Jul 03, 2018 • by Mike Zielinski, Host of The Mike Zielinski Show
Mike Zielinski

Here we are celebrating our nation’s birthday this week and it’s always a patriotic rush to honor the Grand Old Republic.

That being said, I’m not so sure the Civil War is over despite what the history books say.

With all the bullets, lead and verbal, flying around, it seems we are in the midst of a civil war.

Yes, we have freedom. But we also have chaos, oppression and anarchy — all woven strangely and dangerously together to knit the fabric of a tinderbox ready to explode.

I hate to suggest we find ourselves living in a cesspool. But we seem to be listening to the water sloshing through the latrine box of a society, with a broken moral compass, drowning in violence. Drowning in blood.
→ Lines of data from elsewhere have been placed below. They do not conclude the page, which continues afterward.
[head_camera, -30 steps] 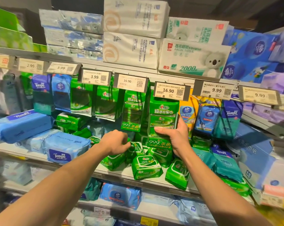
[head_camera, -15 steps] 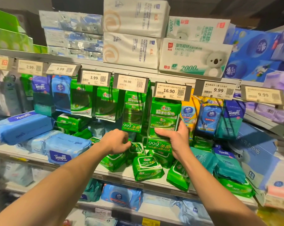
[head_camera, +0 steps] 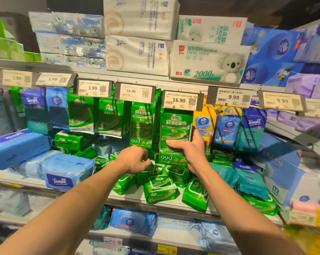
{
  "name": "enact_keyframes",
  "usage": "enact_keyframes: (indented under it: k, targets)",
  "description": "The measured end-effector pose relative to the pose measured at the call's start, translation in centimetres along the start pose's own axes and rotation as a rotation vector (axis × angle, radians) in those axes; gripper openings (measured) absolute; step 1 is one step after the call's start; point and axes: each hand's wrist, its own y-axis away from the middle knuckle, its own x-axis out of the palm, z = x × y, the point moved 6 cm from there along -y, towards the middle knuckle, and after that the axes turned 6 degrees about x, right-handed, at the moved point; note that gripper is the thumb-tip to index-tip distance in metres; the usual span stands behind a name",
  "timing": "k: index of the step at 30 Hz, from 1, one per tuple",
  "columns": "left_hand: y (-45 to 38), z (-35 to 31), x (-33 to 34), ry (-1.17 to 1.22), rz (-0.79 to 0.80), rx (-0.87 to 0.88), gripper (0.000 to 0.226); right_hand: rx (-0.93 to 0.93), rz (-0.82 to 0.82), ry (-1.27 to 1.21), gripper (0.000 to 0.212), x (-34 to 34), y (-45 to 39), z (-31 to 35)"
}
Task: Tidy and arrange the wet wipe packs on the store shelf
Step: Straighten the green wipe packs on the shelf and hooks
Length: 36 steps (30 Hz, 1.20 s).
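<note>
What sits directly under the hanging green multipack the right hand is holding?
Under the hanging green multipack held by the right hand, loose green wipe packs lie jumbled on the shelf. The left hand and the multipack hide whatever lies behind.

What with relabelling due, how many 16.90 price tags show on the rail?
2. One 16.90 tag hangs above the left hand; the other is just right of it, above the green pack that the right hand holds. No others show.
</note>
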Motion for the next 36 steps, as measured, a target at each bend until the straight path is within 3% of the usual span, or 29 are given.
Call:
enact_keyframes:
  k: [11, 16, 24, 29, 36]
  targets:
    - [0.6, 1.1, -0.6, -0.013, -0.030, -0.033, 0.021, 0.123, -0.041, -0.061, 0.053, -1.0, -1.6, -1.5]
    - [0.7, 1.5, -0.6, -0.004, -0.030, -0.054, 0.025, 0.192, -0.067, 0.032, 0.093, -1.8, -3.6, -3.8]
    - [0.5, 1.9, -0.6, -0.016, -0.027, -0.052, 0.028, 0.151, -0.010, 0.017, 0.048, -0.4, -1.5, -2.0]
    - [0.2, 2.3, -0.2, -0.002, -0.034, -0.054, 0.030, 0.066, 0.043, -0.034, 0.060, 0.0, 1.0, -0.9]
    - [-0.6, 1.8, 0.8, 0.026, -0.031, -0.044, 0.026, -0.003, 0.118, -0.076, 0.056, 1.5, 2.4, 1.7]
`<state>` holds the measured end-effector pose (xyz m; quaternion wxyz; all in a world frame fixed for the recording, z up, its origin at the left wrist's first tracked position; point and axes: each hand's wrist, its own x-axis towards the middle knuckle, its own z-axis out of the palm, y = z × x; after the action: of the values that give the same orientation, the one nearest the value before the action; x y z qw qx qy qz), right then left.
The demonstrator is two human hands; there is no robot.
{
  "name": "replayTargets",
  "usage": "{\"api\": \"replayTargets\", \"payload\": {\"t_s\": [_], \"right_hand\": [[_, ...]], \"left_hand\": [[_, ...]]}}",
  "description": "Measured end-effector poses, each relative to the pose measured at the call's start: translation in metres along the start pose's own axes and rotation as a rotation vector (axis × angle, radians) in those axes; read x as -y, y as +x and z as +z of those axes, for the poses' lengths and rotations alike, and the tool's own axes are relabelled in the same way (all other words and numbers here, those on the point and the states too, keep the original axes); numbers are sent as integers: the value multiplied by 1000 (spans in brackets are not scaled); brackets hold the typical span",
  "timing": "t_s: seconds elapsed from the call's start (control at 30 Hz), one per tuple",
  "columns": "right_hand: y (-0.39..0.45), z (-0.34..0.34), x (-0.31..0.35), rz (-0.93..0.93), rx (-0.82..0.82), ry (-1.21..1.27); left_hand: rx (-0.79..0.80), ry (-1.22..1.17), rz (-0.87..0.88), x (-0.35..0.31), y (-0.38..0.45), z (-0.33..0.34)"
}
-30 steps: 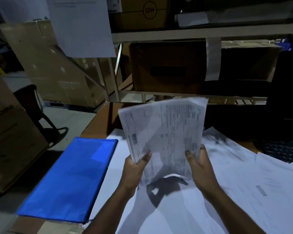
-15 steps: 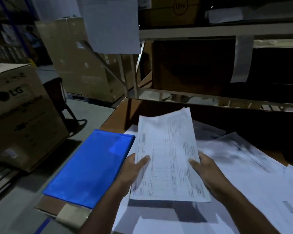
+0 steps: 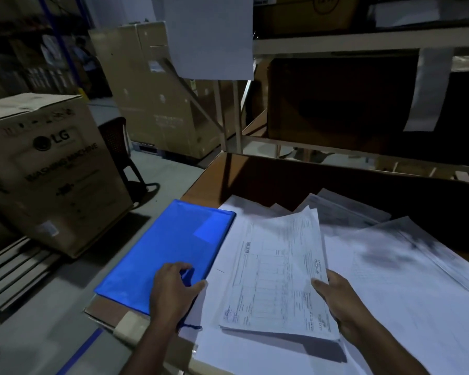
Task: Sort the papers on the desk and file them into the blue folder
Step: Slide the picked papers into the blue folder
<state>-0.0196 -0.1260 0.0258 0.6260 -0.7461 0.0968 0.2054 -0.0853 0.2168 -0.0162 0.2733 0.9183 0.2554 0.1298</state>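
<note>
Fingers of the left hand curled over the near right edge of the blue folder, thumb against that edge; they appear to pinch the cover, though whether it has lifted cannot be told. Right hand grips the sorted stack at its right margin, thumb on top, the other fingers hidden beneath; stack held slightly raised, casting a shadow on the loose sheets below. Folder lies closed, flat, at the left corner of the desk, its left edge close to the desk edge and its near end short of the desk's front corner. Step in hand, by judgement: opening the folder to receive the stack. Next move calls for swinging the cover leftward, then sliding the stack in from the right, aligned to the spine side. Room: open air left of the desk above the floor, with a cardboard box standing well apart, so the cover should swing freely. Risk: folder near the corner could shift off when lifted. More loose sheets cover the desk to the right, unfiled.
</note>
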Motion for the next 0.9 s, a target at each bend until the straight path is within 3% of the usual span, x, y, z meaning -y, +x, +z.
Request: {"api": "replayTargets", "payload": {"t_s": [0.4,0.57,0.83,0.9], "right_hand": [[-1,-1,6,113,40,46],[0,0,6,109,35,-18],[-10,-1,12,49,-16,-62],[-12,-3,14,39,-16,-62]], "left_hand": [[-102,63,8,-20,-7,2],[-91,-56,-65,-10,2,1],[-28,-523,-216,-1,12,-13],[-61,-448,-170,2,13,-15]]}}
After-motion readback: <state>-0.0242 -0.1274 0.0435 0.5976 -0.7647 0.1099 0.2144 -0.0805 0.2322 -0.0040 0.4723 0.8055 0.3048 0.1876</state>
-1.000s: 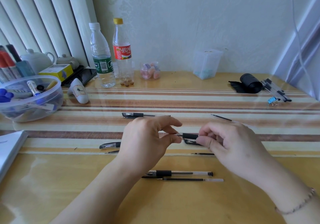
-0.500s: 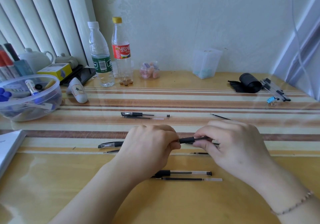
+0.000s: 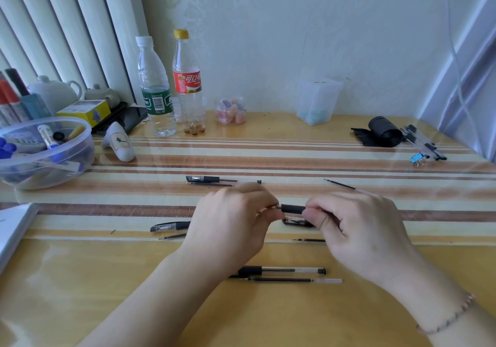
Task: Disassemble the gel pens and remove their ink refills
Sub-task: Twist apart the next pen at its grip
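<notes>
Two hands met above the striped table [image 3: 349, 158], sharing one gel pen [image 3: 293, 208] held level just over the surface. Left of it, the left hand [image 3: 233, 226] pinched the pen's metal tip end between thumb and fingers. To the right, the right hand [image 3: 359, 228] gripped the barrel behind the black grip, fingers curled round it. Nearer the person, another pen [image 3: 284, 270] and a loose refill [image 3: 290, 280] lay side by side.

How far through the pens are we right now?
Looks done: a barrel lies near the table's front edge with its refill beside it, and a loose refill lies farther back. In hand: left hand and right hand grip one pen. Left: the bundled pens at far right look untouched.
</notes>
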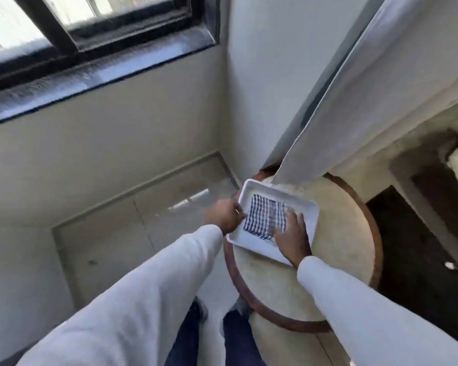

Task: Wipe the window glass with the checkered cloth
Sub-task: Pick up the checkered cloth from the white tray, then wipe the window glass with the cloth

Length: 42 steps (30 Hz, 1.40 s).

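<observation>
A folded blue-and-white checkered cloth (262, 216) lies flat in a white rectangular tray (306, 207) on a round table. My right hand (291, 236) rests on the cloth's right side, fingers spread over it. My left hand (224, 216) is at the tray's left rim, fingers curled against the edge. The window glass (8, 30) with its dark frame sits high at the upper left, above a dark sill (95, 75).
The round table (339, 233) has a pale top and a brown wooden rim. A white curtain (336, 101) hangs down onto the table behind the tray. Cream walls meet in a corner. My legs and shoes stand on the pale floor beside the table.
</observation>
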Each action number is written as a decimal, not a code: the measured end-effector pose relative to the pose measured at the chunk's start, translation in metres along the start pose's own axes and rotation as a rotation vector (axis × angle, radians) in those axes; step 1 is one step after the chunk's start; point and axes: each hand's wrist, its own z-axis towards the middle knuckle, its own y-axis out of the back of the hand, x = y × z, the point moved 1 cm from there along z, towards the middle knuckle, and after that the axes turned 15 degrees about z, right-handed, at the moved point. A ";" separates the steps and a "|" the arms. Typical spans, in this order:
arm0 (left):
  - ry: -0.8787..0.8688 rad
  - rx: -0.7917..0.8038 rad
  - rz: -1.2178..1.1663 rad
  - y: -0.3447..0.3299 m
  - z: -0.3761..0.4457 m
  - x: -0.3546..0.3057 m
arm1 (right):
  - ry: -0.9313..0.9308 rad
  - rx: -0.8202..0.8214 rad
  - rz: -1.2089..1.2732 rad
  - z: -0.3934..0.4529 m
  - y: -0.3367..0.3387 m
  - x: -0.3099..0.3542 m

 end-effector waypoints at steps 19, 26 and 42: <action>0.133 0.012 -0.126 -0.100 0.108 -0.036 | -0.413 -0.129 0.603 0.108 -0.044 -0.106; 0.163 0.038 -0.626 0.057 0.033 -0.028 | -0.271 0.313 1.287 0.066 0.033 0.040; -0.430 -0.896 -0.910 0.467 -0.296 -0.075 | 0.543 0.904 1.274 -0.110 0.225 0.510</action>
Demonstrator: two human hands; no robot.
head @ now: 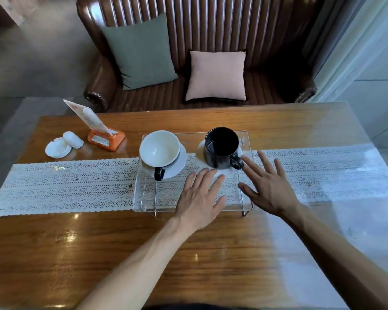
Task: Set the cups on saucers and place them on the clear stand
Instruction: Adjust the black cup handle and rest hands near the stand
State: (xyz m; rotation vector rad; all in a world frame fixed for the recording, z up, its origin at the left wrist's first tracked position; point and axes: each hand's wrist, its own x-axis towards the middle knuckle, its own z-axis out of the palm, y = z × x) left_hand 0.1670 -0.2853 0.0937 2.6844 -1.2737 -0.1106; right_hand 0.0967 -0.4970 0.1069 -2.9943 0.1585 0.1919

There have been a plethora of mass shootings and a prairie fire of senseless violence in America in recent years.

We’ve become a land that is a cruel, foreboding place, living on the precipice of catastrophe.

OK, we can’t ban all guns. Granted, many of you believe we would be shooting ourselves in the foot or head to do so. I totally disagree, but that argument is for a different day.

There is a bigger picture here during Fourth of July week. Where do we as a society go from here? Right now, we seem to be pausing and nosing our way through the violence, like a hound uncertain of the scent.

All these hateful crimes leave with me with a thick, revolting sensation in my throat.

With bad people with bad intentions seemingly crawling like termites out of the woodwork, they are feeding more than a few worms of doubt in my mind about the future of our populace.

Is America destined to be a seething, Swiss-cheese society shot through with holes? The land of the lawless?

Will we soon have our nerves pitched tauter than we can ever remember as we lay sweating in our beds, thinking with dread of the morning to come?

Shame on us if Uncle Sam soon wears a death mask that has the sort of fierce, unwavering expression you see on a gargoyle, frozen in malevolence.